* [Assignment]: Please count the lines in the data below that hold the word "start", and give only the number.

[[ Records provided, beginning ]]

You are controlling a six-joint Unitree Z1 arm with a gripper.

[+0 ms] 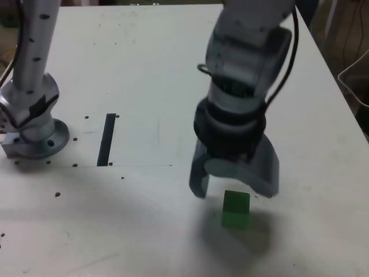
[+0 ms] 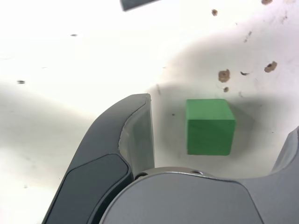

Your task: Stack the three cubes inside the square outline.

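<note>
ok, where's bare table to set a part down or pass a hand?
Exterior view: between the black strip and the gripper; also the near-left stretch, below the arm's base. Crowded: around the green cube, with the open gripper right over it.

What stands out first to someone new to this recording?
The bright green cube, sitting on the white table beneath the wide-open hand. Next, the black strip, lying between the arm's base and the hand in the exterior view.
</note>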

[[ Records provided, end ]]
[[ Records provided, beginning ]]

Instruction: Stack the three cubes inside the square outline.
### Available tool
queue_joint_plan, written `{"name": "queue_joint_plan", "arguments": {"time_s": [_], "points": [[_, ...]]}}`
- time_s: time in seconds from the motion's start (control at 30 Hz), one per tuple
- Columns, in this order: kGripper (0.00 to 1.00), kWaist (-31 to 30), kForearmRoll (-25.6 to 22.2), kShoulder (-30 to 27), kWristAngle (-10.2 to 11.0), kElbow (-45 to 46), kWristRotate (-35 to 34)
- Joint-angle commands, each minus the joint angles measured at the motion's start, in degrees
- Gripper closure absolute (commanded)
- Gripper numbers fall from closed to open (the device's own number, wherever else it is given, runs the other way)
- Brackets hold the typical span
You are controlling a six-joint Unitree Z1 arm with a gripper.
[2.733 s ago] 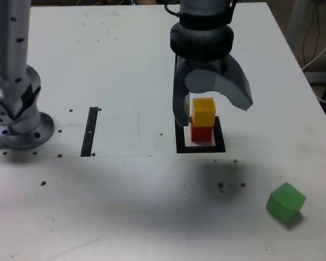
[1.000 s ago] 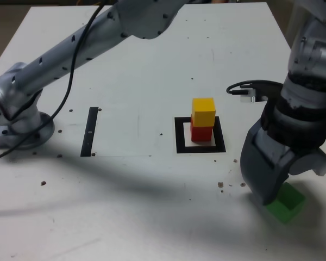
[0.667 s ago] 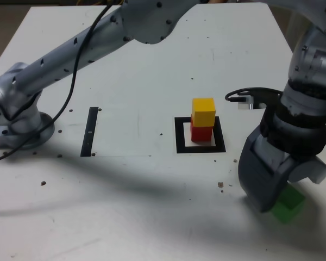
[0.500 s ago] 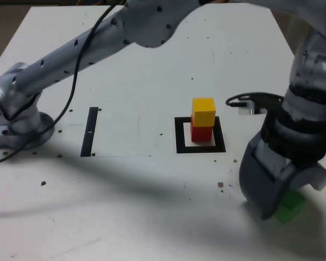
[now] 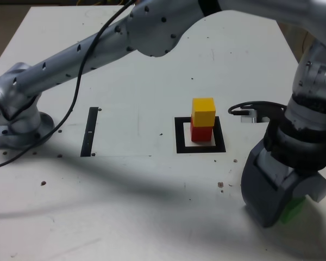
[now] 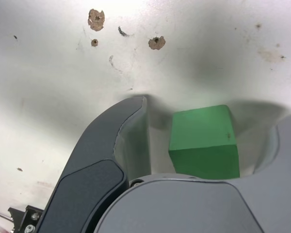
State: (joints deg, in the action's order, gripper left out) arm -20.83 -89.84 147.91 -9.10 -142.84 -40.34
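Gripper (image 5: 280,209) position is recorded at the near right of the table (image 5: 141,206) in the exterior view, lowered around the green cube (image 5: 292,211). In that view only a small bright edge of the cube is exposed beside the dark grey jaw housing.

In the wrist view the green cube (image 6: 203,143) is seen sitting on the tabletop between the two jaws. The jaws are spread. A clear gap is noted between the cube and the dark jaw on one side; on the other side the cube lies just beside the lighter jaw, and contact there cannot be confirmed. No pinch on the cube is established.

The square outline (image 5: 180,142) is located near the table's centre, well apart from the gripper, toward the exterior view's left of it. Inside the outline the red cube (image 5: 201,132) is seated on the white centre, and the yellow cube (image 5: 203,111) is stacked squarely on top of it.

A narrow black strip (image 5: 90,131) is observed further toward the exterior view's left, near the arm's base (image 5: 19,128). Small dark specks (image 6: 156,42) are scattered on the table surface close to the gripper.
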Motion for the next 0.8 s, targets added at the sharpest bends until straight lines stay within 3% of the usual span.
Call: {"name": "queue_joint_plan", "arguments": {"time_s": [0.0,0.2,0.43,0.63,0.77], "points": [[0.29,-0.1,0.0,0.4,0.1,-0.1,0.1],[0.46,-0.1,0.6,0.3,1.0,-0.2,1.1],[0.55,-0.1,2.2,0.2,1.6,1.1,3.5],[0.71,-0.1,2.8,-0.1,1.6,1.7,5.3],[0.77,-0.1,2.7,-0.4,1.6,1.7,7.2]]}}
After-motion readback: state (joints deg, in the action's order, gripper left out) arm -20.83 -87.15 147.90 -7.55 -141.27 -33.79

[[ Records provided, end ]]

* [Exercise output]: 2